TransformEHR: transformer-based encoder-decoder generative model to enhance prediction of disease outcomes using electronic health records

  • Zhichao Yang,
  • Avijit Mitra,
  • Weisong Liu,
  • Dan Berlowitz,
  • Hong Yu

DOI
https://doi.org/10.1038/s41467-023-43715-z
Journal volume & issue
Vol. 14, no. 1
pp. 1 – 10

Abstract

Read online

Abstract Deep learning transformer-based models using longitudinal electronic health records (EHRs) have shown a great success in prediction of clinical diseases or outcomes.
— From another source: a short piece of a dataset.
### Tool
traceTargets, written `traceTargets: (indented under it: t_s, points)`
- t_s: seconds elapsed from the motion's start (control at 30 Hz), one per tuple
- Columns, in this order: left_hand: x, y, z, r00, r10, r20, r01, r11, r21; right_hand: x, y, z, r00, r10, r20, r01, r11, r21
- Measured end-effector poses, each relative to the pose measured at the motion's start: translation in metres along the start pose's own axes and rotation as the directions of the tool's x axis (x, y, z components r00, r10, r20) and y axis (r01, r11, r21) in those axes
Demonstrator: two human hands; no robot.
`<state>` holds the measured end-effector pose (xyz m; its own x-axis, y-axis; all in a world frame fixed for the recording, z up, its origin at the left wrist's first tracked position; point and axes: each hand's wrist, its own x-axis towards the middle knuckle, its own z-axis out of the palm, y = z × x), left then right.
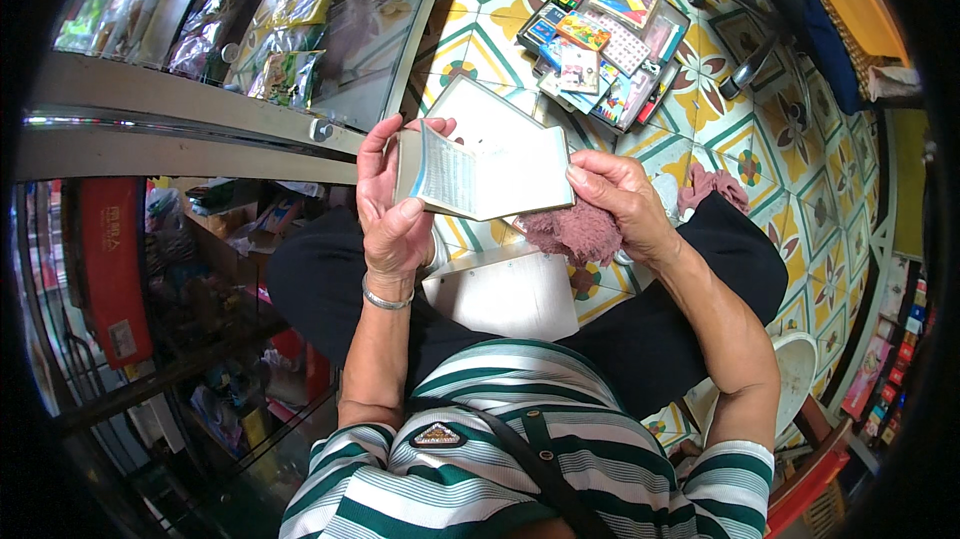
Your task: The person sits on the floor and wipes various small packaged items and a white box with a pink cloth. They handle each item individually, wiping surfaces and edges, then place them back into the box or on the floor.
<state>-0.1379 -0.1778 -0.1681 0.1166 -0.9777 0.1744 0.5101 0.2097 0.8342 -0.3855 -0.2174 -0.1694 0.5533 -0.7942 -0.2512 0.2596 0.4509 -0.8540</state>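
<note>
An open booklet (517, 167) with a printed page on its left side lies between my two hands, above my lap. My left hand (394, 201) grips its left cover, thumb in front and fingers behind. At the right edge my right hand (622, 197) pinches the cover, and a fuzzy pink cloth (574, 230) hangs under that hand; whether the fingers hold the cloth too, I cannot tell. Behind the booklet is a pale, flat rectangular tray or lid (480, 103) with small dark specks on it.
A pile of small boxes and packets (585, 40) lies on the patterned tile floor. To the left stands a glass-fronted cabinet (300, 145) full of packaged goods. A chair base with casters (742, 77) is at the upper right, a white basin (795, 381) at the lower right.
</note>
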Motion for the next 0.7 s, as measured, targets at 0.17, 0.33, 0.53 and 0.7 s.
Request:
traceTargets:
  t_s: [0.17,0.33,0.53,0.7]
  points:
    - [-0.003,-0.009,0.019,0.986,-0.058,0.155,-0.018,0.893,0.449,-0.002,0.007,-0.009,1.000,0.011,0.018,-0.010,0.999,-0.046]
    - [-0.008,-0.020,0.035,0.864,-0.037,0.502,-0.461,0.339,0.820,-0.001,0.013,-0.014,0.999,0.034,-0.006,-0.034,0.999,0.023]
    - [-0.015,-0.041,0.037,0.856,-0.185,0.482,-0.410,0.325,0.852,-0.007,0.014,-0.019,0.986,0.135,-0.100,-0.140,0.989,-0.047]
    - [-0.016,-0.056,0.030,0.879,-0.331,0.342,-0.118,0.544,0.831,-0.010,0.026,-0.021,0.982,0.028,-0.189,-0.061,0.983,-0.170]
Pretraining on a large dataset can help such models map the input space better and boost their performance on relevant tasks through finetuning with limited data. In this study, we present TransformEHR, a generative encoder-decoder model with transformer that is pretrained using a new pretraining objective—predicting all diseases and outcomes of a patient at a future visit from previous visits. TransformEHR’s encoder-decoder framework, paired with the novel pretraining objective, helps it achieve the new state-of-the-art performance on multiple clinical prediction tasks. Comparing with the previous model, TransformEHR improves area under the precision–recall curve by 2% (p < 0.001) for pancreatic cancer onset and by 24% (p = 0.007) for intentional self-harm in patients with post-traumatic stress disorder. The high performance in predicting intentional self-harm shows the potential of TransformEHR in building effective clinical intervention systems. TransformEHR is also generalizable and can be easily finetuned for clinical prediction tasks with limited data.